When I said that the writing of Citizen Kane is only really tangential to Mank, what it’s really about is the formation of unions in Hollywood, it’s about the ramifications of that and really, it’s about the (fictional), radicalisation of Mank. It’s about Upton Sinclair’s local electoral race that mirrors Kane’s in the film, it’s about how the ramifications of all of this mirror Louis B Mayer and William Randolph Hearst, played by a note perfect Charles Dance. It has a deep sympathy for the politics of unionisation but never shies away from the failures of Mank himself, and how he as a person degrades the deeper into this political scene he gets. It’s an incredibly nuanced take on this scene that refuses to condemn or valorise anyone in particular, and I loved that aspect of it. It is the politics of this film that are the real heart of it, and it also can be seen almost as a reader for Citizen Kane in this way, even if it doesn’t mirror the real life backstory of Citizen Kane, the themes of this movie, and how they implicate certain people, political ideas, and political affiliations, really inform the pointed ideas that Citizen Kane contains for audiences that maybe don’t have the contemporary context to see that, in the same way as the Suspiria remake did that for the original.

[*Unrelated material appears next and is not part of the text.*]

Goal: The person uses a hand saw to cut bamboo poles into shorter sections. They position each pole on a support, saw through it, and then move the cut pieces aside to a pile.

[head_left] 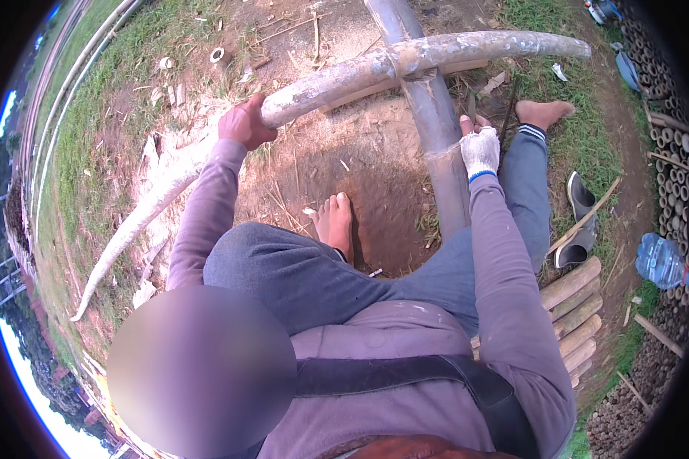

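A long pale bamboo pole (406,65), lying across a grey pole (436,138) at twelve o'clock, is gripped by the bare left hand (243,122). The gloved right hand (480,149) is closed on a dark tool, at one o'clock. The pole is judged stiff and heavy, best held near the crossing.

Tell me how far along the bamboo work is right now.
Done, apparently: short cut bamboo lengths lie stacked at the right, with chips on the dirt. In hand: the bare left hand grips a long pale bamboo pole lying across an upright grey pole; the gloved right hand rests on that grey pole. Left: the pale pole looks whole, uncut.
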A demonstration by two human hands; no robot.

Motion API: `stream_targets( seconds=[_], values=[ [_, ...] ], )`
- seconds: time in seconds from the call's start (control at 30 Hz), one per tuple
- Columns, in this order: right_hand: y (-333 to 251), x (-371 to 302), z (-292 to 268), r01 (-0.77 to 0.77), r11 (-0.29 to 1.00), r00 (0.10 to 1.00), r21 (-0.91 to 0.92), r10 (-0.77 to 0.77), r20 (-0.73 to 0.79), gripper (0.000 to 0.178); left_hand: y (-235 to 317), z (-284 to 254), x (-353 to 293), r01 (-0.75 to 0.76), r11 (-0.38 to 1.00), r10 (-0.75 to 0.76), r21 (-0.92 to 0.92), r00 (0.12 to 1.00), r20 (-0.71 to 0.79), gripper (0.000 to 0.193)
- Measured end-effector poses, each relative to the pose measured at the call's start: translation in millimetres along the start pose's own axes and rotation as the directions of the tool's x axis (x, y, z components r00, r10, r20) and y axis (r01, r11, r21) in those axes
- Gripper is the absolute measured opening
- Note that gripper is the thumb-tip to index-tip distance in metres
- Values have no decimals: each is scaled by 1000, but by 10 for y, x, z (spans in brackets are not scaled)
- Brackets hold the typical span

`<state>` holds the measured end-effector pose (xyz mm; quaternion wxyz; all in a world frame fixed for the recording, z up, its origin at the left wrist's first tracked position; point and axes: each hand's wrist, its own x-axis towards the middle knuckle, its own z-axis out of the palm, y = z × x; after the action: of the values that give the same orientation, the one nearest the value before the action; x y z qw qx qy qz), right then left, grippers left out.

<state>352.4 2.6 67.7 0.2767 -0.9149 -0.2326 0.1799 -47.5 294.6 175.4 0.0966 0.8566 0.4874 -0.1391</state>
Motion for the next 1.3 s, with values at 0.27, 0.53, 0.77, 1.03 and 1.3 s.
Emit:
stream_targets(
  seconds=[0.27, 0.53, 0.77, 1.03, 1.3],
  values=[
    [123, -672, -427, -231, 875, 911, -425, 41, -410, 58, -30, -6, 67, 13, 1000, -13, -5, 1000, 27, 74],
    [419, -803, -672, -28, 776, 1000, -630, 13, -29, 56, 21, -37, 0, 31, 999, -30, -18, 999, 39, 74],
    [981, -705, -845, -55, 882, 973, 469, 153, -174, 21, 55, 22, 24, 8, 999, -9, -31, 1000, -16, 67],
    [-619, -1976, -1649, 337, 596, 941, 729, -225, -251, 63, 36, 47, -23, 90, 995, -92, -30, 995, -43, 56],
    [-1139, -1955, -1269, 338, 500, 934, 797, -283, -219, 52, 80, 102, 25, 135, 991, -136, -23, 991, -15, 59]
  ],
)
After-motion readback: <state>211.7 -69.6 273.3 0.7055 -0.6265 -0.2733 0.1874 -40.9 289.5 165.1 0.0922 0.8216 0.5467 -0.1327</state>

There are people out there who have taken shots from Mank side by side with classic celluloid black and white as if to ridicule it and I find that ridiculous. Fincher likes to shoot digital because it enables him to be meticulous on a smaller budget and do the endless takes he feels like he needs to do on a more affordable budget. His last film, Gone Girl, a not very action packed film, already ran $61 million because of how much work goes into the specificity of every choice in his films. He likes to VFX particle effects in almost every shot, re-adjust framing in post, VFX blood on so you can do multiple takes quickly, green screen endless backgrounds, a way of making films Fincher pioneered through films like Zodiac, and if you’ve seen films like The Martian or Parasite, a lot of what they do in terms of cost cutting through digital effects in places you wouldn’t think to look were pioneered by Fincher. So if he’s undertaking a stylistic endeavour like this, where you have to meticulously recreate a whole anachronistic way or making films, why wouldn’t he want to shoot digital? The reported budget of Mank is between $20 million and $30 million so I would say the endeavour paid off. It’s not the first time someone’s attempted to recreate celluloid through digital. While large chunks of the Paul Thomas Anderson picture Inherent Vice were shot on film, large parts of it were shot on digital and then made in post production to look like the aged and heat damaged film stock they shot the rest of the film on. Mike Flanagan’s Ouija: Origin of Evil was exclusively shot on the digital camera Arri Alexa XT Plus but many people were fooled into thinking it was shot on old school celluloid. If you compare side to side films made then and Mank, of course it’s not a perfect match, but it’s meant to be evocative. In the same way the story of Mank is only meant to have verisimilitude, not be a literal recreation of life but a believable and evocative recreation of it, all the style needs to do is recreate that feeling, which at least for me, it did.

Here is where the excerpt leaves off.